Reviews by Neil Fisher
Consider yourself at home in this warm revival
And Fagin himself? Actors have fumbled for decades with the Jewish tics of the role — get rid or embrace? — but Simon Lipkin’s wonderfully reimagined portrayal goes full kosher and makes something really remarkable (and very funny) out of the old vagabond. Part lost soul, part sad clown, this Fagin counts his jewels in desperation, not miserly greed (“who’s going to look after me in my old age?” speaks as much today as it ever did) and with his show-stopping Reviewing the Situation, Lipkin captures both the plight of a traumatised immigrant — and of anyone trying to lead a good life in a dark and devious world.
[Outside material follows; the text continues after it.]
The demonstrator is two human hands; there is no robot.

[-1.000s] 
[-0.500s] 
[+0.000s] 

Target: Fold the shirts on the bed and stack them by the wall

A potent evening that’s hard to forget
The paterfamilias of this story can be stoic, wry, fierce, anguished, uproarious, pious. The appealing Adam Dannheisser goes for something between all these things — not entirely convincingly. His strongest suit is a sitcom frazzlement — this is Reb Tevye meets Ross Geller from Friends. Lara Pulver brings quiet dignity rather than shrewishness to Tevye’s wife, Golde, and Dan Wolff is a triumphantly nerdy Motel. The actresses playing Tevye’s three eldest daughters grow in stature as the night goes on, and Liv Andrusier’s Tzeitel gets to show her musical-theatre chops in a brilliantly grand guignol staging of Tevye’s Dream.